The hipped roof can be seen extending across both houses. Another frame center hall plan dwelling is the Richard Mitchell house built in 1841 at 809 Mosby Street. This striking house is set on a raised Flemish-bond foundation and the exterior end chimneys have water tables at their bases. Double houses and rows of Greek Revival style dwellings can also be found in the community. A fine row of frame houses built in 1859 by Solomon Haunstein can be viewed at 521-527 N. 21st Street and a good example of a brick double house can be observed at 605-607 N. 22nd Street.

Union Hill also contains a collection of Greek Revival cottages. All are modest one-story dwellings with gable roofs. Some are set on raised foundations. Several of these cottages are located on North 23rd Street, including 611, 622 and 705. The house Frederick L. Swift built in 1854, at 2121 Venable Street is an extremely well articulated raised cottage. A form that Mary Wingfield Scott observed was "a type of house so frequently seen in Louisiana, never became acclimated to Richmond."[10] Constructed of pressed brick in a stretcher-bond pattern, the Swift House has a center hall, double pile plan. The Greek Revival portico is approached by a long flight of steps, with the main entry on the floor above a full one-story basement. There are four interior end chimneys, a hipped roof and a classical cornice with an egg-and-dart frieze.

The Elijah Baker house built in 1850, at 2239 Venable Street another substantial house that "has an arrangement of porch and entrance that we have not encountered elsewhere in Richmond."[11] On the west end of the house is a two-story porch. The upper story is enclosed and on the lower story is an entry door with an elaborately carved entablature. This arrangement is probably due to the fact that Baker operated his Apothecary business from his home. The brick double pile house has an asymmetrical five-bay facade, two central interior chimneys, a steeped gable roof and two pedimented dormers.

The only non-residential building from this period is Union Hill Chapel, built in 1843, at 812 N. 25th Street to serve the community's growing Methodist congregation. Later called Asbury Chapel it is a simple frame structure with a front gable roof and a square entry tower at the north end. Round-topped windows punctuate the facade and the side elevations and a semi-circular transom tops the entry door. Old photographs reveal that there were louvered openings at the upper level of the tower with arched heads. The building has been altered over the years yet still retains much of its original character. In 1854, the congregation erected a Greek Revival church at the corner of N and 24th streets. This building was demolished in 1893 and replaced by a new Gothic Revival building.

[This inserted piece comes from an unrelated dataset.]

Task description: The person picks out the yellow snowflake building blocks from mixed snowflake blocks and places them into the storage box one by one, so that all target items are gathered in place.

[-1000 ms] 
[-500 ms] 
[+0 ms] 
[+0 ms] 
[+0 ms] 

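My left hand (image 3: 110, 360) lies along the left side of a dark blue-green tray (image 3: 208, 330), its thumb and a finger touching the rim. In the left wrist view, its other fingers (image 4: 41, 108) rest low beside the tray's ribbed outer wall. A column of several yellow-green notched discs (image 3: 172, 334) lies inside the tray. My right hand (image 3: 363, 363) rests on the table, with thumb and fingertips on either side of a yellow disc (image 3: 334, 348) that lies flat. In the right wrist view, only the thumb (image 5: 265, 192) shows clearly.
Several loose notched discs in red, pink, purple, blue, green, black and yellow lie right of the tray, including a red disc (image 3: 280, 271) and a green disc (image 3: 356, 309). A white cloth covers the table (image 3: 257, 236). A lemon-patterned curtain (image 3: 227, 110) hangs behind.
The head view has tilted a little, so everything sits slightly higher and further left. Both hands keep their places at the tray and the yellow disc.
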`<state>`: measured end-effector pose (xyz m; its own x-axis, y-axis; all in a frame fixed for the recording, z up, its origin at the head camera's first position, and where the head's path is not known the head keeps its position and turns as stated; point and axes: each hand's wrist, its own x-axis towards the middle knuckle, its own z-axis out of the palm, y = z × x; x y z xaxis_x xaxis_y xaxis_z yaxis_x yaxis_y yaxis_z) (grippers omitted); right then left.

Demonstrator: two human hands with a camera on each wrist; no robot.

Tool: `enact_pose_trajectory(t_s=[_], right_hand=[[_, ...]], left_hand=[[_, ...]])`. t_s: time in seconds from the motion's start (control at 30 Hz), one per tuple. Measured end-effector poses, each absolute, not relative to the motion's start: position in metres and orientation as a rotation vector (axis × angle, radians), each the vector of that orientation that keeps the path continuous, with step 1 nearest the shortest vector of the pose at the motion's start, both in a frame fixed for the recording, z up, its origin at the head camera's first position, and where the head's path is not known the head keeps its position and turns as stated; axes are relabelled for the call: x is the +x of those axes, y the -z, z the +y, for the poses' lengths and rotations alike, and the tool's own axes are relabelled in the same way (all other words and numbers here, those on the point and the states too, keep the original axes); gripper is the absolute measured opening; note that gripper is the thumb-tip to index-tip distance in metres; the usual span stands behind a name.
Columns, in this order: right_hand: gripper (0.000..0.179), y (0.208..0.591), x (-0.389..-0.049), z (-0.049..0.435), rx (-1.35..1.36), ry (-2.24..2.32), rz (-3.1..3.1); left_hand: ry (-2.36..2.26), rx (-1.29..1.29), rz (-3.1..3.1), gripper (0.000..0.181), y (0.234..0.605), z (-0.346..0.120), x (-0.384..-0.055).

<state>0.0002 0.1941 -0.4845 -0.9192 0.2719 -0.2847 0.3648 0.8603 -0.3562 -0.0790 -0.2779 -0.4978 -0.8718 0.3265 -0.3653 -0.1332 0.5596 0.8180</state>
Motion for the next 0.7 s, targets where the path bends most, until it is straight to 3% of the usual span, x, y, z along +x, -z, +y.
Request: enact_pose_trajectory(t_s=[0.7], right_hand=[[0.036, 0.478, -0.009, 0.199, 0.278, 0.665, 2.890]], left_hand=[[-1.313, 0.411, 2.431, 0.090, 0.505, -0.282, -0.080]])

The corner tower and arched window heads at Union Hill Chapel are precursors of the Italianate-style of architecture that would dominate the neighborhood in the decades following the American Civil War. In the later part of the Antebellum period, a few houses incorporate diminutive brackets in the cornices. However, the Samuel G. Flournoy House, 723 N. 24th Street, built in 1859 fully embraces Italianate influences as illustrated by its asymmetrical plan, low-pitched hip roof and decorative brackets at the eaves.

Civil War (1861-1865)

The massive build up that occurred on Union Hill during the 1840s and 1850s began to wane in the 1860s. As with the rest of the city and the south, building materials were scarce and the focus was on winning the war. Seven houses on Union Hill were built either shortly before the outbreak of hostilities or during the war. Documentation for three of these indicates construction dates between 1861 and 1863. Robert Gathright built 2107 and 2109 Cedar Street in 1861. Both are two-story three bay Greek Revival frame dwellings with square porticos at the entrances. The Gathright houses are similar to the other houses built on Union Hill during the proceeding decades. L. B. Robinson built his center hall plan raised cottage on lot number 199 (600 N. 23rd Street) in 1863. In all likelihood this dwelling was built as a modest one-story cottage and gained a raised foundation as the result of street grading. There are four other houses that may date between 1855 and 1865. Hiram Oliver may have built the austere two-story two-bay Greek Revival dwelling at 2105 M Street. The other frame example at 603 N. 22nd Street is Greek Revival in form, with diminutive brackets at the cornice and a full facade hip-roofed porch. Next door, at 605-607 N. 22nd Street, is a fine brick double house from this period. An unusual house built between 1855 and 1865, is the Patrick Lynch House at 2117-2119 Cedar Street. The Lynch House is a two-story, double house set on a one-story raised basement. There are entrances on both the basement and first story. Stepped parapets contain the shallow, gabled-roof, and there is a shared central interior chimney. Similar to its neighbors in form, the Lynch House is unique because of its building material. It is constructed of over sized, beige sand and aggregate bricks that resemble tabby, a material common in coastal Georgia and South Carolina. On the facade a stretcher-bond pattern is used but on the exposed west elevation four-course American bond is alternated with five courses of Flemish bond. Also noteworthy is the brown stone and granite slab foundation visible on the west side of the dwelling. The unique building materials may be explained by a brick shortage during the war.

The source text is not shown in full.